▶ _TASK TO COMPLETE_
For this exercise, please find the lines in the entries that include the word "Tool" and copy them.

▶ _AVAILABLE DATA_
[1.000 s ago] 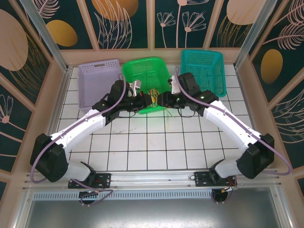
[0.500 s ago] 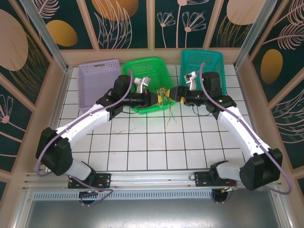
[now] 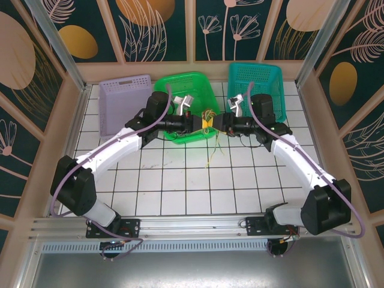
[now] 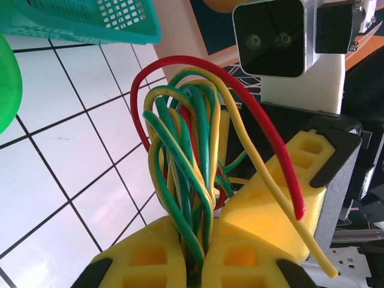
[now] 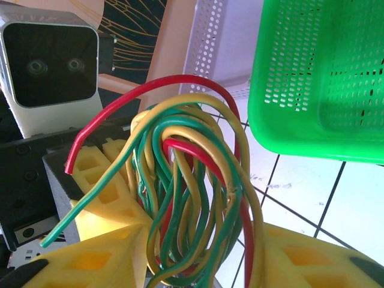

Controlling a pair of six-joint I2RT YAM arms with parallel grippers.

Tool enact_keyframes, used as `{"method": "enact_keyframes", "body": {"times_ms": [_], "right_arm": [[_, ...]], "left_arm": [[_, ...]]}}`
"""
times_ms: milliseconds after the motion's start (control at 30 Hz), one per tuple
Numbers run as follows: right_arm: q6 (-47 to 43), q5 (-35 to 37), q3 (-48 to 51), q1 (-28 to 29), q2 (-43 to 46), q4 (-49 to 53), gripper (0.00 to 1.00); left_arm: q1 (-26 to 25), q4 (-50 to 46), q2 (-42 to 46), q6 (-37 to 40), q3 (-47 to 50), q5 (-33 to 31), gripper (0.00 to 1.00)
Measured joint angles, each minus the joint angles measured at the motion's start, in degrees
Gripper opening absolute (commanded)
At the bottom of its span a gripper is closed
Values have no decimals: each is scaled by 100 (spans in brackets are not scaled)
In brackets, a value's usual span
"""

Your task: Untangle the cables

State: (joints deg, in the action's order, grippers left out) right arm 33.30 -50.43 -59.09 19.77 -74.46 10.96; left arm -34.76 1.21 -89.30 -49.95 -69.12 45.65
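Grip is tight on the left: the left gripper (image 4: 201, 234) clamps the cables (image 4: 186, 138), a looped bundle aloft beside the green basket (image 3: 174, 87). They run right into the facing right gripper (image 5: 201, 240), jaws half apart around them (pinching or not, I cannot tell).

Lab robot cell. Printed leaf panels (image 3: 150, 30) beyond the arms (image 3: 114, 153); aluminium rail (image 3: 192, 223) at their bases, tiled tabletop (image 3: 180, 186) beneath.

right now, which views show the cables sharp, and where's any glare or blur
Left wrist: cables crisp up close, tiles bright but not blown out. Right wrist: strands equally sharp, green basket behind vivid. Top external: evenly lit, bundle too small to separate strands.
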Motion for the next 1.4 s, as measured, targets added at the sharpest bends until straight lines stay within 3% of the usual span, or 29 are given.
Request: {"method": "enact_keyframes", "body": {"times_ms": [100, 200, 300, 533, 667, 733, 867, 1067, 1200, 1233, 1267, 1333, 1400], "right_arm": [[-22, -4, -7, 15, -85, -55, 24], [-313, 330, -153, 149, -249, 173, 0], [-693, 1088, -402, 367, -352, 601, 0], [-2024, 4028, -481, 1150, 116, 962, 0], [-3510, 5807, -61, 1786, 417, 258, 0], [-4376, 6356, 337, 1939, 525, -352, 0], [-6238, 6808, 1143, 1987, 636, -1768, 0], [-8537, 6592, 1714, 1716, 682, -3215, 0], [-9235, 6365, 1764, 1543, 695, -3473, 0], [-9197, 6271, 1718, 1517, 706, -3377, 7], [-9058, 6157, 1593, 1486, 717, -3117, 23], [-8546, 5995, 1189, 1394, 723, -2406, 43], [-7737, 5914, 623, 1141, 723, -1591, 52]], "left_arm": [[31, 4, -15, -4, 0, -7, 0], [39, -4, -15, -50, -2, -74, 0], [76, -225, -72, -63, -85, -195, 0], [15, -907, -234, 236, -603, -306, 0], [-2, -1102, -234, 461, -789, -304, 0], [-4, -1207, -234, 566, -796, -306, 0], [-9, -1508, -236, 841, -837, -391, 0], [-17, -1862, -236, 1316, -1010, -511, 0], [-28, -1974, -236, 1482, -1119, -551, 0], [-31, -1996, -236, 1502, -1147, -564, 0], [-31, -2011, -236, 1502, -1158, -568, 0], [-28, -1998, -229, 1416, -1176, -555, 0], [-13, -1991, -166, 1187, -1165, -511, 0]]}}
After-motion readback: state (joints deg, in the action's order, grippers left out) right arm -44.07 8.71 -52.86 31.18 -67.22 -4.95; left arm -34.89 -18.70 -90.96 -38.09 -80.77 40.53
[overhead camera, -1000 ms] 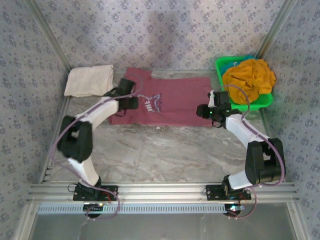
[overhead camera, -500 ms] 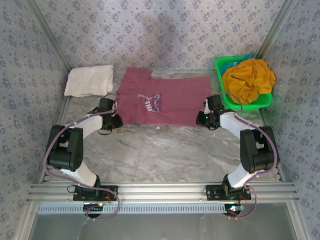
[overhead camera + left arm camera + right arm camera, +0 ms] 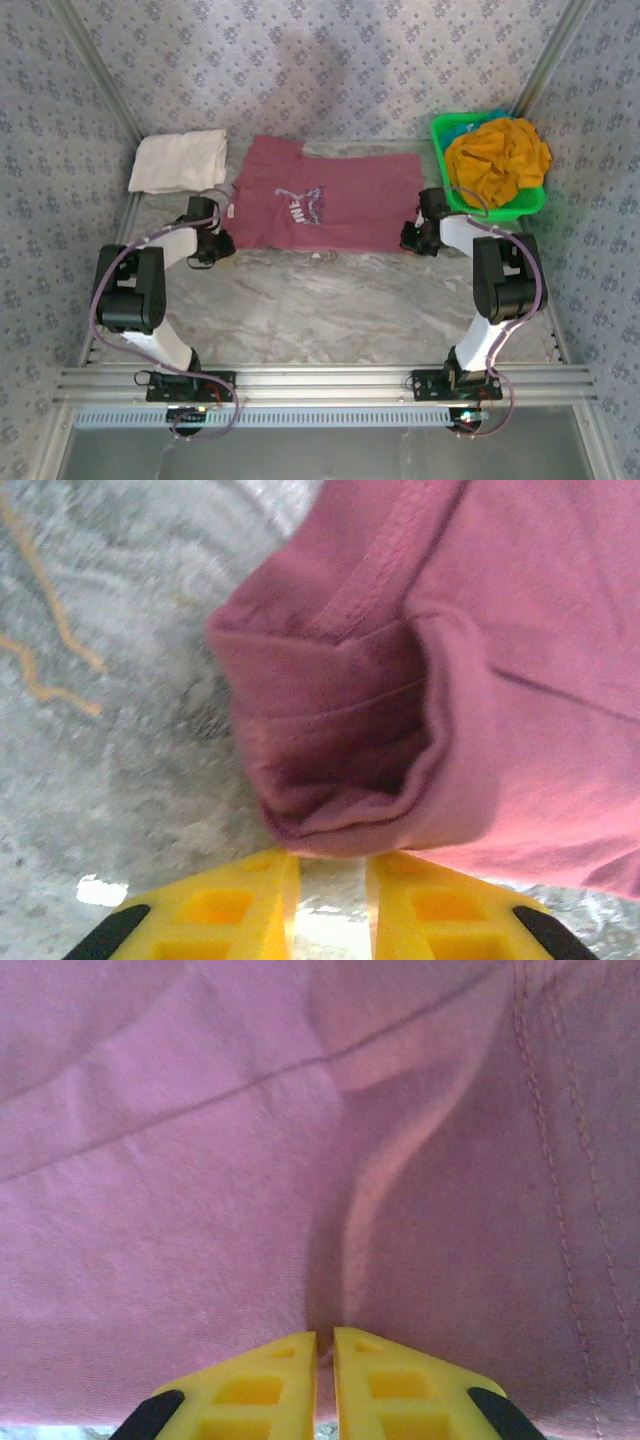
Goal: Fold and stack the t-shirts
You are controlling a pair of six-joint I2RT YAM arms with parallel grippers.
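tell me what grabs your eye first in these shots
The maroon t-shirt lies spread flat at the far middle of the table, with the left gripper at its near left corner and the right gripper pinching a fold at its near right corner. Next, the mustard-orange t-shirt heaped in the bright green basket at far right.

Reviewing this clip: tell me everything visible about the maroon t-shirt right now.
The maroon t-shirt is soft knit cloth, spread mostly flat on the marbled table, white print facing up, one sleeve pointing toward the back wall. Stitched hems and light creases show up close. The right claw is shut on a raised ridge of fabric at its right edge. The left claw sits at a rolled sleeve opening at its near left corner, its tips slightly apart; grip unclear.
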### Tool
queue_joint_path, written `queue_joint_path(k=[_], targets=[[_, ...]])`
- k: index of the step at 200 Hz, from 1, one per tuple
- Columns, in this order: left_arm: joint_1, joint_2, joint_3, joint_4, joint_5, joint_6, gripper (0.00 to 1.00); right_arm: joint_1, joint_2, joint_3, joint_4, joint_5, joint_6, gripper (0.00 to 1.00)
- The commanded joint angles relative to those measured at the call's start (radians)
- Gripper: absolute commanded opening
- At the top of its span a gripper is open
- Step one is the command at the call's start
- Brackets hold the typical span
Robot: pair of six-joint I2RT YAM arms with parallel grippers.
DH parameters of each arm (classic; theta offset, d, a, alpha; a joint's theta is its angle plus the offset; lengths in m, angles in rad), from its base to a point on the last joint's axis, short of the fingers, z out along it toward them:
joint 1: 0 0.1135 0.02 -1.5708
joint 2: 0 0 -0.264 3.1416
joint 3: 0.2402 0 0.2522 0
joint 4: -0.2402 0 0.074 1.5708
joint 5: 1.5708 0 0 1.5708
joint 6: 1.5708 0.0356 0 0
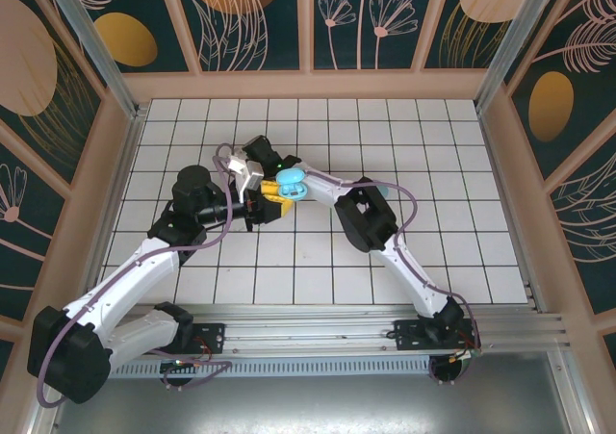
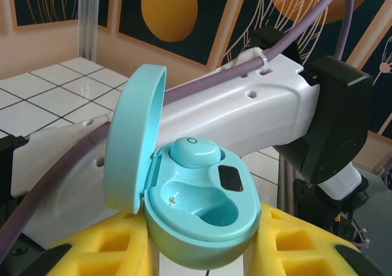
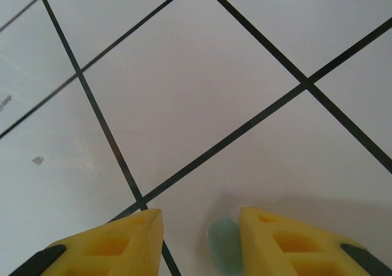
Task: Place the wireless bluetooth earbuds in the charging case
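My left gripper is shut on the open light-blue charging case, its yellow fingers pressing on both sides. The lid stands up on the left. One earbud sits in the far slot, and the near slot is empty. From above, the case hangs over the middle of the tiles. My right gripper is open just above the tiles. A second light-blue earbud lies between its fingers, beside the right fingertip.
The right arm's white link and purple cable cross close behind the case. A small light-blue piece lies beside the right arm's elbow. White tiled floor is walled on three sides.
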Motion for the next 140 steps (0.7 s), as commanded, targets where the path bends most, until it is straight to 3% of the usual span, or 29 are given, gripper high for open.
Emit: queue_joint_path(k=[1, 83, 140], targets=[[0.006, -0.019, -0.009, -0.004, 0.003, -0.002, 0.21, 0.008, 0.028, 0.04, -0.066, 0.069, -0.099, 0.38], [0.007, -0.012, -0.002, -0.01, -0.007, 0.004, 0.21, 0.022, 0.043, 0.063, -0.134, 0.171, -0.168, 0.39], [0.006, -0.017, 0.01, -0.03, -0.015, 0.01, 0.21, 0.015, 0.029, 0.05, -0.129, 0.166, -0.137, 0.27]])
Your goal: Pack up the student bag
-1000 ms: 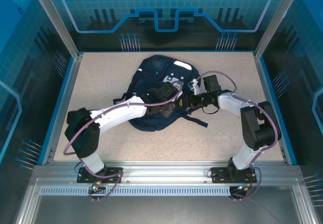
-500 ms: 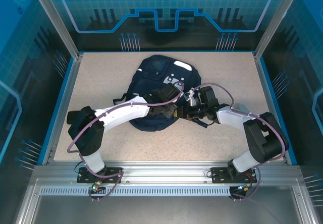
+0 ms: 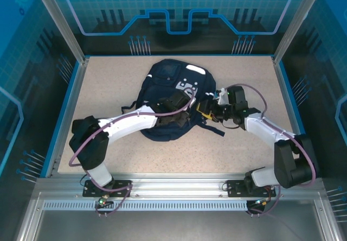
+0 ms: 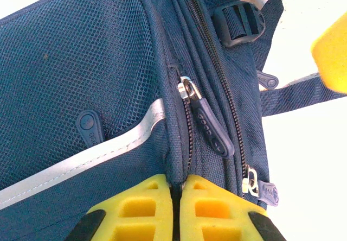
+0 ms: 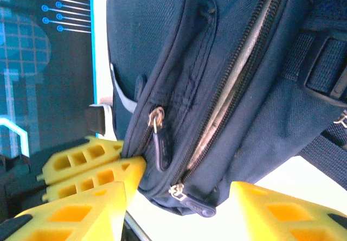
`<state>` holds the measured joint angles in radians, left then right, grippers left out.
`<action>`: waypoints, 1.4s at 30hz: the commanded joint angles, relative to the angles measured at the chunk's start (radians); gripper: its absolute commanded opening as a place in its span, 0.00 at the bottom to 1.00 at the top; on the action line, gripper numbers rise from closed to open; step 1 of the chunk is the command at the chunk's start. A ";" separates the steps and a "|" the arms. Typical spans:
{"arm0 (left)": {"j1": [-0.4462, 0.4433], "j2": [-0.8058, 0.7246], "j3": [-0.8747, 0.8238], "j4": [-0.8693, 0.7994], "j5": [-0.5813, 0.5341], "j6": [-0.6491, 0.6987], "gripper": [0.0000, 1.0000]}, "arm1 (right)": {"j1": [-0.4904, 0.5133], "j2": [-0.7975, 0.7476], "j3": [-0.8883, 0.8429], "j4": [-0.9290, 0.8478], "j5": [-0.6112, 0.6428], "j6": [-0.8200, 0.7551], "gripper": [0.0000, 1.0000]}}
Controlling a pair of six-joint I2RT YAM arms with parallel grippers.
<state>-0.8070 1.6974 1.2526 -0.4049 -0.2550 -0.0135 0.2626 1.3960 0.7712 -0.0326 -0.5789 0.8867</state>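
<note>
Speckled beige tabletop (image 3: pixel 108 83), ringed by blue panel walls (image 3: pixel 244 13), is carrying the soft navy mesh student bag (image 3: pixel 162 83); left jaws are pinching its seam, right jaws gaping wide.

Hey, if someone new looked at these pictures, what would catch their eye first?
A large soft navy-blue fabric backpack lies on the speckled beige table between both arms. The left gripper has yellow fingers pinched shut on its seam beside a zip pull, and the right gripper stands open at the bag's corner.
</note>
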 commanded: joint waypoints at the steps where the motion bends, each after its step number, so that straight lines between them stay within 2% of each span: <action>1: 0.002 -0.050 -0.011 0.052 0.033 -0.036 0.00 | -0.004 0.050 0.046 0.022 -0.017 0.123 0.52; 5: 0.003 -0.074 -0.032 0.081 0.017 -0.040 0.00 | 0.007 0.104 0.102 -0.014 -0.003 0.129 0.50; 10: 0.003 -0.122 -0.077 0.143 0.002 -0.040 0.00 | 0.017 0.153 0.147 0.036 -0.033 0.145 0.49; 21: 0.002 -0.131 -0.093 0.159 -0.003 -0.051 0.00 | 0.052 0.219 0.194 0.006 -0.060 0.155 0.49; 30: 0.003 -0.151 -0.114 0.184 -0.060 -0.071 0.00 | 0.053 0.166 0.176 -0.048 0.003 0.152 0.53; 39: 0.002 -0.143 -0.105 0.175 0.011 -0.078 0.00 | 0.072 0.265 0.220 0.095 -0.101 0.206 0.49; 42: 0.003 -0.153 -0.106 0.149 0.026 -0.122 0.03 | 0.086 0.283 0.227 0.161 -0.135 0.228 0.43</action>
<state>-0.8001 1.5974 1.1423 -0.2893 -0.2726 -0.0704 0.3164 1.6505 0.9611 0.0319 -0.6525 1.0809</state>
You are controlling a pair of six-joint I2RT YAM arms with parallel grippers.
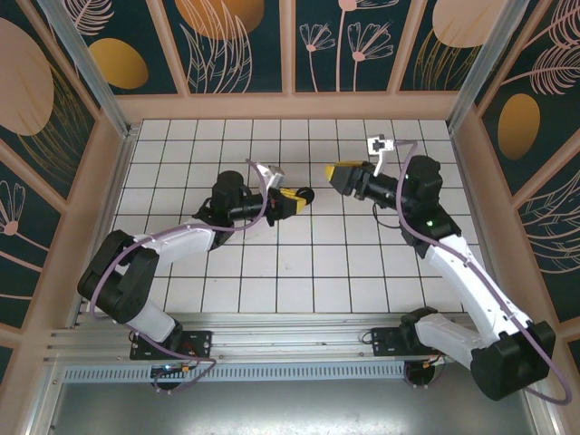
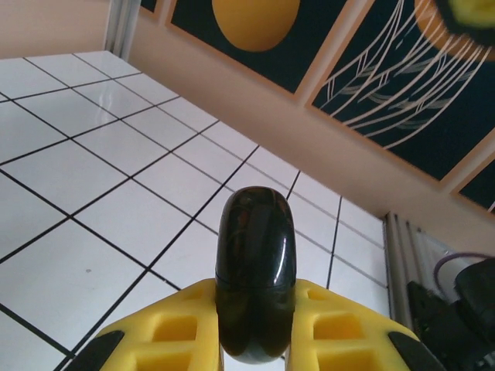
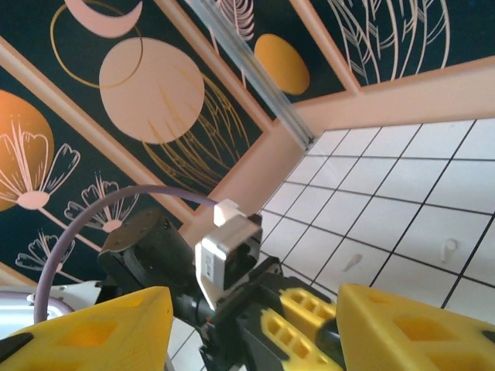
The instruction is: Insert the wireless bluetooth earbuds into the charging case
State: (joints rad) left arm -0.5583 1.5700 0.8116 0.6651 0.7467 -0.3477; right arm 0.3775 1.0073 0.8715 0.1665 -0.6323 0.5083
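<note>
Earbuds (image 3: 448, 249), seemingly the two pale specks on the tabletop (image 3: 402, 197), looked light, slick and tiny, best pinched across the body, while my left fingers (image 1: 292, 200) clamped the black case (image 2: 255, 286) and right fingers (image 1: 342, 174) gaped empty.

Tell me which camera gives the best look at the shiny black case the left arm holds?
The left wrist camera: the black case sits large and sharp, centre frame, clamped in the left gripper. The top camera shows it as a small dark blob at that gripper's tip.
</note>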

▶ _TASK OUTPUT_
Tool enact_keyframes, used as `{"method": "enact_keyframes", "body": {"times_ms": [_], "right_arm": [[_, ...]], "left_arm": [[_, ...]]}}`
### Tool

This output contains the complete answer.